Rocky_H | November 2, 2015

@cbmdmacair This sounds like: "Someone should take a car and then modify it by cutting off the back half of the body and attaching an open bed with a tailgate, so you can haul big things, or dirty or wet things that you wouldn't want in the interior of your car."

Uh, yeah, what you're describing is called a truck. You should get a truck.

Dude, if you want a plug-in hybrid with a gas engine, you should get a plug-in hybrid. There are plenty of them to choose from. A Tesla is purposefully not that, so it's no wonder no one is interested in changing it into that.

Remnant | November 5, 2015

@ Anonymous1598 (OP, November 4, 2014)

<< ... rotational energy from the front wheels [is] essentially being wasted. Would it be possible to, instead of putting a motor in the front, put a generator in the front or run the front motor in reverse all the time ... ? >>

Whatever portion of the energy that moves the car you recapture to charge the battery will reduce the car's motion, resulting in BRAKING.
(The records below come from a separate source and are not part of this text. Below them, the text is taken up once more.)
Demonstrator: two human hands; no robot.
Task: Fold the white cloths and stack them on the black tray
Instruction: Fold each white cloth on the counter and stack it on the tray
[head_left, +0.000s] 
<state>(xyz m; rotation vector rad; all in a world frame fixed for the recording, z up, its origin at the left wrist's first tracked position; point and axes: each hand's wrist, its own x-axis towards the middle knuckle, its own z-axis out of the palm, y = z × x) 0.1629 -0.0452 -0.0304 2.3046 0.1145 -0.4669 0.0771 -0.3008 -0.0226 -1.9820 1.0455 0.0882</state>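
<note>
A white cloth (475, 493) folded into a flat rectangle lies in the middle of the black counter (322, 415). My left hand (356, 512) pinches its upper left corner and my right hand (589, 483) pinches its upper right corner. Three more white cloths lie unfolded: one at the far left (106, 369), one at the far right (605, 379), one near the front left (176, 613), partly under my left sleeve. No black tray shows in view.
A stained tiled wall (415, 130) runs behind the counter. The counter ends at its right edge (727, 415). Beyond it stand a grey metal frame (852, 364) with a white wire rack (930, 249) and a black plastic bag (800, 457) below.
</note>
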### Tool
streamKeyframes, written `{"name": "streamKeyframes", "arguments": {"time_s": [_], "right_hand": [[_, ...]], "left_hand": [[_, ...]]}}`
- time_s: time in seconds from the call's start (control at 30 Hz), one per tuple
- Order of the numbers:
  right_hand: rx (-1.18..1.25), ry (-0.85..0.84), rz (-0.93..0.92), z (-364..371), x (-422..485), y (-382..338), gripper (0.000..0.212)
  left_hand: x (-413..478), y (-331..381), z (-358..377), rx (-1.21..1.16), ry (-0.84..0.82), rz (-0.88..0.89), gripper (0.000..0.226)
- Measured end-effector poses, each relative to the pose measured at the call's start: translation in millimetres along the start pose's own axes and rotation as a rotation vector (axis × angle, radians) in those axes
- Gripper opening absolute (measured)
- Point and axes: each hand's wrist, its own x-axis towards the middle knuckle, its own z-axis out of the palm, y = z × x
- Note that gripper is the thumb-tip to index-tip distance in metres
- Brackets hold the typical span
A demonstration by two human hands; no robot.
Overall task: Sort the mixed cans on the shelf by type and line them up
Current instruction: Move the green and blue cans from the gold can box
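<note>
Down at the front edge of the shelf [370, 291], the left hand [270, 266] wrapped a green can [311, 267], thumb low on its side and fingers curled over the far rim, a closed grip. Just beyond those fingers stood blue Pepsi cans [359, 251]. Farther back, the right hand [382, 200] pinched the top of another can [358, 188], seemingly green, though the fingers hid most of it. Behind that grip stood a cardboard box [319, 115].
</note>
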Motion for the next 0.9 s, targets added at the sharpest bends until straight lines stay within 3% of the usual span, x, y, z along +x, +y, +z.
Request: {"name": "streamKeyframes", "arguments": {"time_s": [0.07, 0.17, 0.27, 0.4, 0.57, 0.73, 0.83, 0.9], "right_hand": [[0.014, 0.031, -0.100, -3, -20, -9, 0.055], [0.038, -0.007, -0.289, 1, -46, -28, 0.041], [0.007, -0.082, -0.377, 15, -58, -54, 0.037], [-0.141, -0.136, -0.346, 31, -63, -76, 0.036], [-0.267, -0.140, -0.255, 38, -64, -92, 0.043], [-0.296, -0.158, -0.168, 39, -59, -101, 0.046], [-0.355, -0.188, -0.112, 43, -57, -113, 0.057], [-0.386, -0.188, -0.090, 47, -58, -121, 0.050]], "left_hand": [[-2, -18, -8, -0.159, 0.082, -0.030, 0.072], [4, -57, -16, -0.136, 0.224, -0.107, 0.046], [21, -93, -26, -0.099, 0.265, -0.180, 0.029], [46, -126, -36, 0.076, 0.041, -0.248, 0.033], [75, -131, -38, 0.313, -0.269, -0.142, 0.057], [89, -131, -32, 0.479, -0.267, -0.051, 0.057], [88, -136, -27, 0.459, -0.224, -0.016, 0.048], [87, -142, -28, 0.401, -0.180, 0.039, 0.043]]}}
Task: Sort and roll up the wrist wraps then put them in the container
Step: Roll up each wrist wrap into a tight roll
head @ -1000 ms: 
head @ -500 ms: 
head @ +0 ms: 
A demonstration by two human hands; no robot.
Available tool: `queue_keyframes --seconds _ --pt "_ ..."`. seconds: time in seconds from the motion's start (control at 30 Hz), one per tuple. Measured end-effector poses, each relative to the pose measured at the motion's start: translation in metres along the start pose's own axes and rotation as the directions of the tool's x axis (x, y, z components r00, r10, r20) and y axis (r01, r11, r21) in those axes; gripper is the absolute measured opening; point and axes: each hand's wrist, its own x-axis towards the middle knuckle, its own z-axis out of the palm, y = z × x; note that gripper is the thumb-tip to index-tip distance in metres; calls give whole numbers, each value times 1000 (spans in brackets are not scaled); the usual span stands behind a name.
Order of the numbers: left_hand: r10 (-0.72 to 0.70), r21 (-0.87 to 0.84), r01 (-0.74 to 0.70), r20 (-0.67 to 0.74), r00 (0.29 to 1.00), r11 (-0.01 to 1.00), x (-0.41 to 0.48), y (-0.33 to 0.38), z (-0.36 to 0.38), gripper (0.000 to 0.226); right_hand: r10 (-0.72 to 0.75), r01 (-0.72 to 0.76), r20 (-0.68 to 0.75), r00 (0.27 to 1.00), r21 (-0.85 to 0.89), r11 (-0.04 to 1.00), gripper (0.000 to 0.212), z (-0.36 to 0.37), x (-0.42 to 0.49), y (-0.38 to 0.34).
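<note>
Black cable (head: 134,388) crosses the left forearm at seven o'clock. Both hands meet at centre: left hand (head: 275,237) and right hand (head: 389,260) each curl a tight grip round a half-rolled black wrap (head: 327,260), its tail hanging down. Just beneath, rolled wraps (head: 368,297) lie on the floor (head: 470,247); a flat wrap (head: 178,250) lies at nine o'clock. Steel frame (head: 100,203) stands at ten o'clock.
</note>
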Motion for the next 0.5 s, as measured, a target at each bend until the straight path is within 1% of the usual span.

This is what "regenerative" braking does already, but only to the extent you need to reduce the speed of the car.

If you overdo it, you waste the very kinetic energy you had imparted to the wheels in order to move the car, whether you "ride the brake" or otherwise use the energy for an alternate purpose.

In other words, you need to make up your mind: move or brake? It's a waste to do both at the same time.